那帮士卒选了个好地方,从这里往下火攻,角度不偏不倚,刚刚好。
顾凛冷笑。
不过要是首领知道了,许是要气得吐血。
自己精心挑选的站位被别人占了用来攻击自己人,搬起石头砸自己的脚。
“这便是火药?果真神奇。”
裴云归面露赞叹,知觉不虚此行。
她也没闲着,活似一只忙得晕头转向的蜜蜂,解开一袋油纸又提溜来一袋,一把一把地给顾凛递箭。
“可惜了,这里没有投石机,若是再往下投几块巨石,加之火攻辅佐,便能欣赏到一场状若老鼠过街,人人喊打的好戏。”
顾凛面上挂着浅笑,只是笑意不达眼底。
不知为何,裴云归在顾凛身上感受到了一股很浓烈的恨意,这股恨意来得很猛,也很突然。
难不成这帮黑隼军和顾凛结下过什么仇吗?
倒也奇怪。
若是有仇,依照顾凛的性子,早该提剑和他们死拼,何故跑来和她做这等背后偷袭的损招?
百思不得其解。
反派的心思真难猜。
裴云归眼中闪过一丝懊恼之情。
顾凛将其一一安好,只随意地站在旁边,两只骨节分明的手指扯了几下拉柄,那些火箭便全部射出,一发接着一发,亳不停顿。
若是给他一把折扇,他还能对着胸脯摇两下,再从嘴里吐出一段诗词,堪称一副闲适从容的雅景,和凶猛的火器格格不入。
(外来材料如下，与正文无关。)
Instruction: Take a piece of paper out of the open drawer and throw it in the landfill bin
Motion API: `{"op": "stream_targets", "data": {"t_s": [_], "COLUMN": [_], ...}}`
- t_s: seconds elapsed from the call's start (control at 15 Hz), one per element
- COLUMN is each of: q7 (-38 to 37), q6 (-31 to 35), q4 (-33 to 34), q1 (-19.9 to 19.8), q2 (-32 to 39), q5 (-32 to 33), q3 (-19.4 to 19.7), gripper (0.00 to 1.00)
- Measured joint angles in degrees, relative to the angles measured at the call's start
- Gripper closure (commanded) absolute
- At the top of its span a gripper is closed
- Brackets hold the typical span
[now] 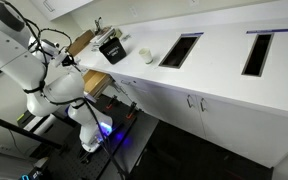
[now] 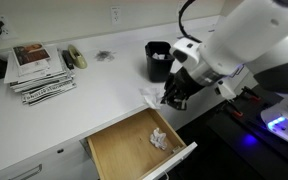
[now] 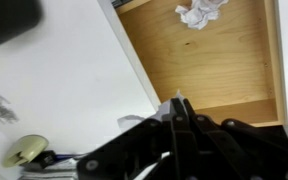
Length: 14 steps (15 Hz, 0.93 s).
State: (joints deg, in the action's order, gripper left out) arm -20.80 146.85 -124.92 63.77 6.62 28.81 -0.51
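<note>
Fingers (image 3: 186,130) tight together on white paper scrap (image 3: 167,107) at drawer (image 3: 214,65) edge, crumpled wad (image 3: 199,12) well apart.

The white counter (image 2: 104,88) carries a magazine stack (image 2: 39,70) and a black container (image 2: 157,58).

- We see an arm (image 2: 259,35) built of smooth, rounded, glossy white shells.
- We see a thin black cable (image 2: 187,14) arching beside it.
- We see a black gripper (image 2: 170,98) with slim, dark fingers (image 3: 187,130).

An office kitchenette: long white counter (image 1: 219,78) with cut-out bin openings (image 1: 180,50), white cabinets (image 1: 199,108) below, stacked magazines (image 2: 39,70).
</note>
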Motion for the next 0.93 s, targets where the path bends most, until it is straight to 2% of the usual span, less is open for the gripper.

敖战正在下面打得来劲,忙不迭从上面蹦下来几支火箭,不偏不倚地射中了他的兵。
举刀砍杀的士族身上立刻着了起来,上蹿下跳,还有一些直接被箭头射穿胸膛,莫名其妙丧了命。
敖战青筋爆起,朝上头吼道。
“没给指令放什么箭,哪些毛手毛脚的兔崽子干的,老子上去砍了你的贱手!”
习武之人的声音浑厚有力,很快便响彻整个马场。
而后……便换来更猛烈的进攻。
这回的箭不是从一个方向射来,而是分了两波,东西夹击。
漫天火箭从天而降,几乎映红了半边天空,仿若暴雨一般,簌簌落下,一道也不剩地落在了敖战的黑隼军身上。
放在还挥刀杀戮的士兵顿时抱头鼠窜,嚎叫之声连连。
御林卫看准了时机,奋起反攻。
“娘的。”敖战低骂一声。
上面放箭的估计已经不是他的人了。
有漏网之鱼逃了出去。
“慌什么,别跑,先给我拿下狗皇帝!活捉皇帝者,老子赏银百两。”
敖战大喊。
这道封赏对于多年游离在生死边缘死士十分管用。
未中箭的瞬间停下奔逃的步伐,几乎同一时间看向乾帝,眼冒绿光。
他们看到的,不是一国之君,而是一座银库。